Penelitian ini dilatarbelakangi oleh meningkatnya jumlah pedagang bika di Kayu Tanam dalam beberapa tahun terakhir, dengan puncaknya pada tahun 2024 yang mencapai 55 pedagang yang tersebar di sepanjang jalan lintas Kayu Tanam. Fenomena ini menarik untuk diteliti karena mengungkap bagaimana relasi sosial menjadi kunci keberlangsungan usaha bika di tengah meningkatnya jumlah pedagang bika. Penelitian ini bertujuan untuk menjelaskan bentuk relasi sosial dalam usaha makanan tradisional pedagang makanan bika di Nagari Kayu Tanam. Permasalahan dalam penelitian ini akan dianalisis dengan teori Relasi Sosial George Simmel. Metode penelitian yang digunakan dalam penelitian ini yaitu pendekatan kualitatif dengan tipe studi kasus. Teknik pemilihan informan dalam penelitian ini menggunakan teknik purposive dengan kriteria yaitu pedagang bika yang telah aktif berjualan minimal dua tahun di Nagari Kayu Tanam, memiliki pengalaman langsung dalam menjalankan usaha baik dalam proses produksi maupun penjualan, terlibat dalam interaksi sosial dengan sesama pedagang, pemasok, dan pelanggan, serta bersedia memberikan informasi yang dibutuhkan secara terbuka, dengan jumlah informan 12 orang. Data dikumpulkan melalui observasi, wawancara dan studi dokumen. Triangulasi data yang digunakan yaitu triangulasi teknik dan triangulasi sumber. Data dianalisis dengan teknik analisis Matthew Miles dan Huberman yang dilakukan melalui tiga tahapan yaitu reduksi data, penyajian data, dan penarikan kesimpulan.

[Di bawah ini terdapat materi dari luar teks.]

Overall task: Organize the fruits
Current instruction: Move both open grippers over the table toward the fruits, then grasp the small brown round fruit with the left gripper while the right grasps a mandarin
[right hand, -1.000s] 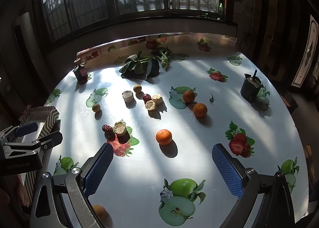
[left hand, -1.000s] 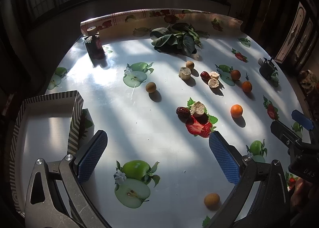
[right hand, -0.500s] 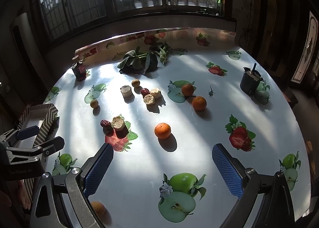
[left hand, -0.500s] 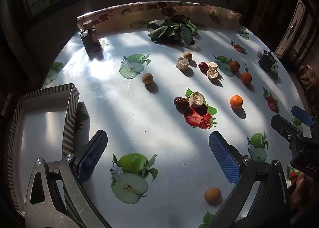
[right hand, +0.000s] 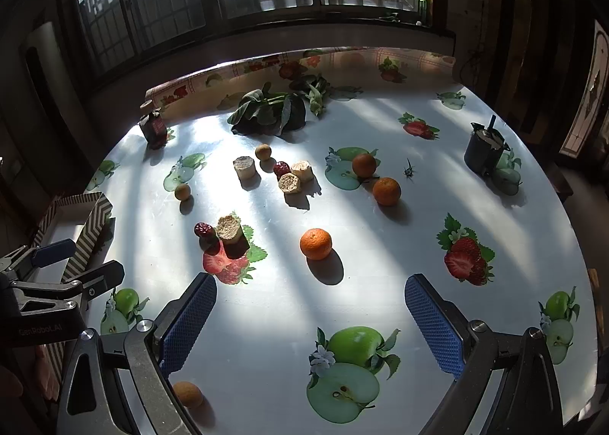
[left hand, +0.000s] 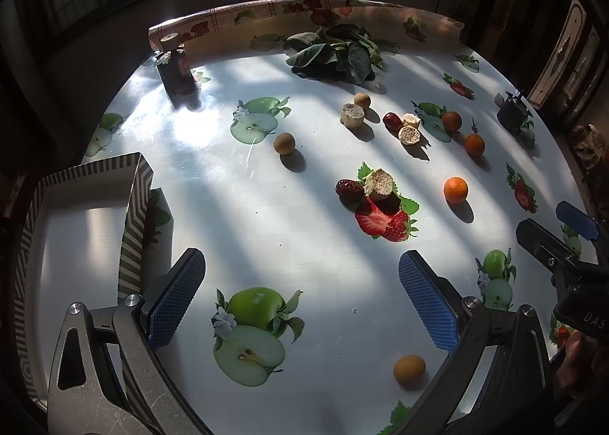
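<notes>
Three oranges lie on the round table: the nearest orange (right hand: 315,243) (left hand: 455,189) and two farther ones (right hand: 386,191) (right hand: 364,165). Red dates (right hand: 204,230) (right hand: 281,168), brown longans (right hand: 182,191) (right hand: 263,151) (left hand: 409,369) and beige cut chunks (right hand: 229,228) are scattered mid-table. A striped box (left hand: 80,214) sits at the left edge. My left gripper (left hand: 300,298) is open and empty above the near table. My right gripper (right hand: 310,317) is open and empty, the nearest orange ahead between its fingers.
Leafy greens (left hand: 335,54) lie at the far side before a rolled tablecloth (left hand: 304,16). A dark bottle (left hand: 175,69) stands far left, a dark cup (right hand: 483,151) far right. The cloth has printed apples and strawberries.
Both grippers have drifted slightly back and up; the table items sit a little farther in view. Both stay open and empty.
</notes>
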A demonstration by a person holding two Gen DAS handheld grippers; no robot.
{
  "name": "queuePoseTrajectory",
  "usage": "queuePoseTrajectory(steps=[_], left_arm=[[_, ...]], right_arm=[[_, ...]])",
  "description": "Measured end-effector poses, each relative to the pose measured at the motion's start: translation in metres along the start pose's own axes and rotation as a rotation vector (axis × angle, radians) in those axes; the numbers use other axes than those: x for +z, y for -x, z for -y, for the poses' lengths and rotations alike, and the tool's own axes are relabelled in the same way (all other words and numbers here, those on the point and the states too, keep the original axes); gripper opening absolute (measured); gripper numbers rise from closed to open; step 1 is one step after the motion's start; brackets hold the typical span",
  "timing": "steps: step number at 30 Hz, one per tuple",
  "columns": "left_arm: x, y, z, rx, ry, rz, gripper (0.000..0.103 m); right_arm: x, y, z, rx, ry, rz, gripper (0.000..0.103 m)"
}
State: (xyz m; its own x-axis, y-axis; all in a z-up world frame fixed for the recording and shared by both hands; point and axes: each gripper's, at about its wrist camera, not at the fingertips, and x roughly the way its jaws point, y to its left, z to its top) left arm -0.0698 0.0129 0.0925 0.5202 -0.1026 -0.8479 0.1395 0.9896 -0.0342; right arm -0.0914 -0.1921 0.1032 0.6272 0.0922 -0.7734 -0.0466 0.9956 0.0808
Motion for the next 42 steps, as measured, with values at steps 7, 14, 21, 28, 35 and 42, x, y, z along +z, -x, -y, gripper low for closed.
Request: queuePoseTrajectory(steps=[7,14,21,28,35,42], left_arm=[[0.001,-0.003,0.001,0.001,-0.01,-0.01,0.103],[-0.003,-0.008,0.004,0.007,-0.007,-0.031,0.103],[-0.007,-0.012,0.009,0.012,-0.015,-0.053,0.103],[-0.016,-0.018,0.016,0.017,-0.026,-0.089,0.103],[-0.043,-0.019,0.028,-0.046,-0.093,-0.17,0.103],[-0.068,-0.029,0.052,-0.122,-0.189,-0.245,0.099]], right_arm=[[0.0,-0.002,0.003,0.001,-0.012,-0.007,0.1],[-0.002,-0.006,0.003,0.003,-0.009,-0.019,0.1],[-0.004,-0.009,0.007,0.004,-0.016,-0.033,0.1],[-0.009,-0.013,0.011,0.015,-0.023,-0.052,0.1],[-0.01,-0.015,0.012,0.022,-0.007,-0.063,0.1],[-0.015,-0.022,0.015,0.051,-0.008,-0.086,0.098]])
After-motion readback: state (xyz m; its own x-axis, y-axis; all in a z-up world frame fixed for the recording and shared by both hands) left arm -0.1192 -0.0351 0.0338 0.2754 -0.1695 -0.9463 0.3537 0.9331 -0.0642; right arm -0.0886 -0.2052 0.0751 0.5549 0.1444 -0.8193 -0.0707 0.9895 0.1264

Hasil penelitian ditemukan bentuk relasi sosial asosiatif dalam bentuk kerjasama, bentuk relasi sosial asosiatif yang terwujud dalam bentuk kerjasama berupa tolong menolong antar pedagang, relasi sosial dalam bentuk pertentangan antar pedagang bika, relasi sosial pedagang bika dengan penyedia bahan baku. Implikasi penelitian ini menunjukkan bahwa penguatan relasi sosial berbasis kerja sama, kepercayaan, dan solidaritas antar pelaku usaha dapat menjadi strategi efektif dalam menjaga keberlangsungan usaha, meningkatkan efisiensi, serta menciptakan persaingan yang sehat dalam usaha makanan tradisional bika di Kayu Tanam.